▶ **TASK OBJECTIVE**
In the listing below, find the line holding "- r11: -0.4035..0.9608" and the line holding "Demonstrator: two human". Write out those two lines and all lines between, exactly, and nothing more.
# # # #
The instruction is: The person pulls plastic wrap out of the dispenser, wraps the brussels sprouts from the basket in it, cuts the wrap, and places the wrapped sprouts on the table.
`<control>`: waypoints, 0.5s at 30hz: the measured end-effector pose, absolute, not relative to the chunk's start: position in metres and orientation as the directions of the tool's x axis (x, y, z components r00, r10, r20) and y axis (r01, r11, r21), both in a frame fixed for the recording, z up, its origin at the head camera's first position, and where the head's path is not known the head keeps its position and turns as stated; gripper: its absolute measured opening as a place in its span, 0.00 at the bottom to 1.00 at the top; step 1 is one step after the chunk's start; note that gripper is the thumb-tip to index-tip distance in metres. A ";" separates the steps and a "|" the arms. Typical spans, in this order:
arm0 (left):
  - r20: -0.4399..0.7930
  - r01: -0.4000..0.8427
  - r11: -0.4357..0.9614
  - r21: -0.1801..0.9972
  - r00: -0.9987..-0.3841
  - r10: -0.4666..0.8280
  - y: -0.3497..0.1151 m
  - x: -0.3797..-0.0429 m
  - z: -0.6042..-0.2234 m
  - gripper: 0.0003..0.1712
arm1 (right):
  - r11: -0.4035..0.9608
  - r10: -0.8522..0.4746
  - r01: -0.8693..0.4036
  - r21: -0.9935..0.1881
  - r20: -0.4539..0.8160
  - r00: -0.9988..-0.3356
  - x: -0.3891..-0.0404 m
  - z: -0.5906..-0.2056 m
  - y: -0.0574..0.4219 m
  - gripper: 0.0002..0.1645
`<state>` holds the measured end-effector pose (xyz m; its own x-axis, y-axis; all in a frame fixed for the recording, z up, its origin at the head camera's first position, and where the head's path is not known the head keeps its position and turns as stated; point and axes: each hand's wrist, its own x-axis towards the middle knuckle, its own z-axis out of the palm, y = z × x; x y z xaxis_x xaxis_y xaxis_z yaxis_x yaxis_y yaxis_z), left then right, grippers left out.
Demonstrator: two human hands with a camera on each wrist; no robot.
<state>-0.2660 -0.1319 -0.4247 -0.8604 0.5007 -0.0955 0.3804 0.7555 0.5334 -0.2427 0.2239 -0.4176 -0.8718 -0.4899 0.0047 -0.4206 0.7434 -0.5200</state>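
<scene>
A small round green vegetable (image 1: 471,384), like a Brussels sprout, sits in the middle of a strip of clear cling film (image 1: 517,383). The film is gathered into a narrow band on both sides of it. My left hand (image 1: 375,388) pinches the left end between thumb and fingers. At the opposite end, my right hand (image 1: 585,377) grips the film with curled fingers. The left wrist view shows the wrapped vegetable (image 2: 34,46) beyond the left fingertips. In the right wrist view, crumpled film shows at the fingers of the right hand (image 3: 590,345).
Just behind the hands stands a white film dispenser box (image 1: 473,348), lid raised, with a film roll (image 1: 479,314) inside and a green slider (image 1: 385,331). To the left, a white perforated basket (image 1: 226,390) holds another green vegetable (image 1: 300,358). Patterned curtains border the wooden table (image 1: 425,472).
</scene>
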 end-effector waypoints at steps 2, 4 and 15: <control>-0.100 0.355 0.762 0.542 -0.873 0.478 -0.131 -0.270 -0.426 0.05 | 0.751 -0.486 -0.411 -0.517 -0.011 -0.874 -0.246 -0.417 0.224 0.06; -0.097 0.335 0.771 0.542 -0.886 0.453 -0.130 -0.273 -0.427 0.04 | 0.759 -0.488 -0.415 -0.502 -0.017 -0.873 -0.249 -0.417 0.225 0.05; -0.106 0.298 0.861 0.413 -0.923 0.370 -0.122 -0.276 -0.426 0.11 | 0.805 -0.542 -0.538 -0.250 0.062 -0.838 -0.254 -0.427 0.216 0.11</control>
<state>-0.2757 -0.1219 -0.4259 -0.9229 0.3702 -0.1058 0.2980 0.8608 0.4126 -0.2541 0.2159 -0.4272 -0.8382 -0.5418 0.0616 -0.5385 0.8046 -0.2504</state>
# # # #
▶ **SOLUTION TO THE PROBLEM**
  - r11: -0.4035..0.9608
  - r10: -0.8522..0.4746
  - r01: -0.8693..0.4036
  - r21: -0.9935..0.1881
  - r20: -0.4539..0.8160
  - r00: -0.9988..-0.3356
  - x: -0.3891..-0.0404 m
  - z: -0.5906..-0.2056 m
  - y: -0.0574..0.4219 m
  - gripper: 0.0002..0.1645
`<state>` holds the measured end-effector pose (xyz m; its own x-axis, y-axis; all in a frame fixed for the recording, z up, its origin at the head camera's first position, and where the head's path is not known the head keeps its position and turns as stated; point and axes: each hand's wrist, its own x-axis towards the middle knuckle, its own z-axis out of the palm, y = z × x; x y z xaxis_x xaxis_y xaxis_z yaxis_x yaxis_y yaxis_z), left then right, grippers left out.
Demonstrator: two human hands with a camera on each wrist; no robot.

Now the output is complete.